Please output the section of the listing below that opens with the line containing "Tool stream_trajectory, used" and closes with the line containing "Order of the", exactly and with nothing else.

INFORMATION SUPPLIED Start Marker

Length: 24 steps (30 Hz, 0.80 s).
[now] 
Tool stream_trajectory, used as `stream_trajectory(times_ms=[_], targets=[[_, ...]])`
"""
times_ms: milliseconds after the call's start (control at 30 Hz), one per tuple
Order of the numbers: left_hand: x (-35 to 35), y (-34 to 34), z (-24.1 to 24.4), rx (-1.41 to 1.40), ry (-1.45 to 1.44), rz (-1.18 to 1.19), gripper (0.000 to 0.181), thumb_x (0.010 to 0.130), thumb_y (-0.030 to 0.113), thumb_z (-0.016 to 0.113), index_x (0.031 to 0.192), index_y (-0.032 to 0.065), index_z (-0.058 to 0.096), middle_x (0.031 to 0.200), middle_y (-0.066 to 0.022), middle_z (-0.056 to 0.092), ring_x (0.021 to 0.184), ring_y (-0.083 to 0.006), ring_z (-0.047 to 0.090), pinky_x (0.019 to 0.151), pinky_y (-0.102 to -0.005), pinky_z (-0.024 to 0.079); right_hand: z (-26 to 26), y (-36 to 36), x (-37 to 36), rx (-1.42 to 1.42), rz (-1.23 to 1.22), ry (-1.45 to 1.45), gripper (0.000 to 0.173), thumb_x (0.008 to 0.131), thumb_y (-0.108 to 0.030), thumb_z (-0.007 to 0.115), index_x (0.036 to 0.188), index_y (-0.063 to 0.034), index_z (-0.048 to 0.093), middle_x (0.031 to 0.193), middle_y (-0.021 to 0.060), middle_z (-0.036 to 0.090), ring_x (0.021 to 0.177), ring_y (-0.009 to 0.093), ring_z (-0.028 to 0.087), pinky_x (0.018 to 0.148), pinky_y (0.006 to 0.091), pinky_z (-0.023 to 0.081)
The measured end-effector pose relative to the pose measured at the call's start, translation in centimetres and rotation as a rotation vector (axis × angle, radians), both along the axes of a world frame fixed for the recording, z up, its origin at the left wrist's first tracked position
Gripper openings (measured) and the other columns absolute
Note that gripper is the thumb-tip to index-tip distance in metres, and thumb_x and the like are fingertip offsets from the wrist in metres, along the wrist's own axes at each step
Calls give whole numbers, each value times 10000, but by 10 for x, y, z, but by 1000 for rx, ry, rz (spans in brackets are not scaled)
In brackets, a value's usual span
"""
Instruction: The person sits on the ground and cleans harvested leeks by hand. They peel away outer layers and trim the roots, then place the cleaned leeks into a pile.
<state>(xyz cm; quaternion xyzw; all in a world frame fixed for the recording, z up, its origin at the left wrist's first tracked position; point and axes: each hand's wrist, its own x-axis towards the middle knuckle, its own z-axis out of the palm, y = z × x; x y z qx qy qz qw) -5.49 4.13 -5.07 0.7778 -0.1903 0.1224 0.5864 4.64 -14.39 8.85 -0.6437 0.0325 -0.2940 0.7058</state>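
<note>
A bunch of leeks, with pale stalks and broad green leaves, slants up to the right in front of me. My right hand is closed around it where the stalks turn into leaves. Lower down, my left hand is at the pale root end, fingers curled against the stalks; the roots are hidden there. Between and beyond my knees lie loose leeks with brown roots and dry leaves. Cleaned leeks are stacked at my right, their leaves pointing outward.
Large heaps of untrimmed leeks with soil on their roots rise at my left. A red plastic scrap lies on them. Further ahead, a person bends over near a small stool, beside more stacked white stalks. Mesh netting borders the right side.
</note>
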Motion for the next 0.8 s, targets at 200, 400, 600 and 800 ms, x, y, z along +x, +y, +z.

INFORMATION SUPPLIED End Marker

• **RESPONSE AREA**
Tool stream_trajectory, used as `stream_trajectory(times_ms=[_], targets=[[_, ...]])`
"""
times_ms: milliseconds after the call's start (control at 30 Hz), one per tuple
Order of the numbers: left_hand: x (-35 to 35), y (-34 to 34), z (-24.1 to 24.4), rx (-1.41 to 1.40), ry (-1.45 to 1.44), rz (-1.18 to 1.19), gripper (0.000 to 0.181), thumb_x (0.010 to 0.130), thumb_y (-0.030 to 0.113), thumb_z (-0.016 to 0.113), index_x (0.031 to 0.192), index_y (-0.032 to 0.065), index_z (-0.058 to 0.096), middle_x (0.031 to 0.200), middle_y (-0.066 to 0.022), middle_z (-0.056 to 0.092), ring_x (0.021 to 0.184), ring_y (-0.083 to 0.006), ring_z (-0.047 to 0.090), pinky_x (0.019 to 0.151), pinky_y (-0.102 to -0.005), pinky_z (-0.024 to 0.079); right_hand: z (-26 to 26), y (-36 to 36), x (-37 to 36), rx (-1.42 to 1.42), rz (-1.23 to 1.22), ry (-1.45 to 1.45), gripper (0.000 to 0.173), thumb_x (0.008 to 0.131), thumb_y (-0.108 to 0.030), thumb_z (-0.007 to 0.115), index_x (0.036 to 0.188), index_y (-0.063 to 0.034), index_z (-0.048 to 0.093), middle_x (0.031 to 0.193), middle_y (-0.021 to 0.060), middle_z (-0.036 to 0.090), ring_x (0.021 to 0.177), ring_y (-0.009 to 0.093), ring_z (-0.028 to 0.087), pinky_x (0.018 to 0.148), pinky_y (0.006 to 0.091), pinky_z (-0.023 to 0.081)

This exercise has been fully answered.